→ **PROBLEM TO WORK ON**:
Check each line of the material below for "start", then copy the ones that contain it.

→ **THE DATA**:

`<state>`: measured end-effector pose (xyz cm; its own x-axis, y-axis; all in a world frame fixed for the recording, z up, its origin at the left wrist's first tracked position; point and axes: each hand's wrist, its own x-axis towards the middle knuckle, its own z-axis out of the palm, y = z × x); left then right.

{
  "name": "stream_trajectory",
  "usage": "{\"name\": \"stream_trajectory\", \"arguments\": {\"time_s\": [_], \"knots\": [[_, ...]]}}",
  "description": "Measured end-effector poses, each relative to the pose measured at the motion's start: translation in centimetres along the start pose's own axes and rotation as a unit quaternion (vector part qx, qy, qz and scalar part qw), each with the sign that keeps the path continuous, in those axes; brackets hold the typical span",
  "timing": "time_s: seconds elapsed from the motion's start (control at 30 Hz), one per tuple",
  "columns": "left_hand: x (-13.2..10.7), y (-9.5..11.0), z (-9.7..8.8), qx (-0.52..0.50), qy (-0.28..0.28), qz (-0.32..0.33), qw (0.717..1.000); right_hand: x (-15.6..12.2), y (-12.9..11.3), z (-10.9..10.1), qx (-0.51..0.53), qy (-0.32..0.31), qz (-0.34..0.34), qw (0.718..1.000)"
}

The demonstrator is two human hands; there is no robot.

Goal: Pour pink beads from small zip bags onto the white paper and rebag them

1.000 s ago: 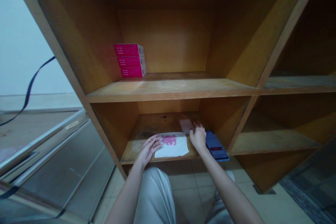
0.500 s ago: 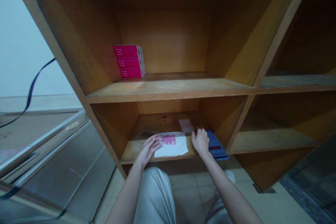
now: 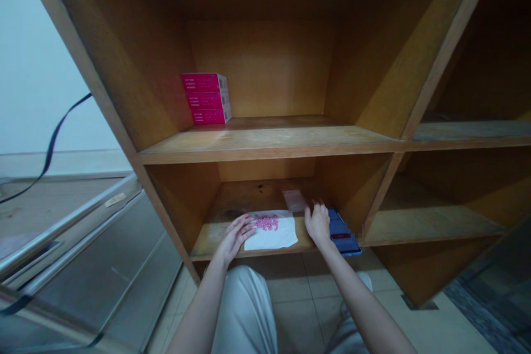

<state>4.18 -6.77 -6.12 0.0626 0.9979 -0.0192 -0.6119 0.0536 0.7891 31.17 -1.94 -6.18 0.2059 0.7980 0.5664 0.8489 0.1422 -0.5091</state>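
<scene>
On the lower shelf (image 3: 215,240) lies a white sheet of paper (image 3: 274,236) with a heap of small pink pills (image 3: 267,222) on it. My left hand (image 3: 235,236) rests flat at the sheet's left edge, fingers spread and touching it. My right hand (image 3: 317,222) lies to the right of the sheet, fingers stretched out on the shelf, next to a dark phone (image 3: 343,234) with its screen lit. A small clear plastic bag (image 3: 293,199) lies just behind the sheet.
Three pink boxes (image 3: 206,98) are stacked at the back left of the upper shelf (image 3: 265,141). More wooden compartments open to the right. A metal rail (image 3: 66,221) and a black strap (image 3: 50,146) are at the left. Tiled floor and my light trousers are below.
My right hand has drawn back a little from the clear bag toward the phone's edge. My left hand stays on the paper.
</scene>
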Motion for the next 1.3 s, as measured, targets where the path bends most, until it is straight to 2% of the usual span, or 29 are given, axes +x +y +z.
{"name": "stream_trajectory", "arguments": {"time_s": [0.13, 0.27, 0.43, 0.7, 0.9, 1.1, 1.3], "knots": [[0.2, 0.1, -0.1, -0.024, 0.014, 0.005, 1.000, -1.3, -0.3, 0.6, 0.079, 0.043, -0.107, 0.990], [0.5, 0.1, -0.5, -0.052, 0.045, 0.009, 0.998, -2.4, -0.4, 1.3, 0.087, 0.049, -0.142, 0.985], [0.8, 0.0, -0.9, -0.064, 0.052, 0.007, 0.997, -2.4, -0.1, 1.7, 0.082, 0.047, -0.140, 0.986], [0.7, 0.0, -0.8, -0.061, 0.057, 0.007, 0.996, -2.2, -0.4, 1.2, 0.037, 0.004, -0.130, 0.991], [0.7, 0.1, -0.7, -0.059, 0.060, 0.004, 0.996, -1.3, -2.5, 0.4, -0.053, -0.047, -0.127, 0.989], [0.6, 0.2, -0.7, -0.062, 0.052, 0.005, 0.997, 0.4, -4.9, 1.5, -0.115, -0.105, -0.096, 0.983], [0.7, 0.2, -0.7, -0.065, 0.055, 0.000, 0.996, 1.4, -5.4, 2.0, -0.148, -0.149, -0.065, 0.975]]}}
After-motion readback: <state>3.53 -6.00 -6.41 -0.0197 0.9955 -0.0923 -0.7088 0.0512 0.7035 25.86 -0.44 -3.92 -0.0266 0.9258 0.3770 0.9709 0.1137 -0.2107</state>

→ **EXERCISE RESULT**:
  "description": "Measured end-effector poses, each relative to the pose measured at the motion's start: translation in centimetres along the start pose's own axes and rotation as a unit quaternion (vector part qx, qy, qz and scalar part qw), each with the sign that keeps the path continuous, in those axes; brackets hold the typical span",
  "timing": "time_s: seconds elapsed from the motion's start (control at 30 Hz), one per tuple",

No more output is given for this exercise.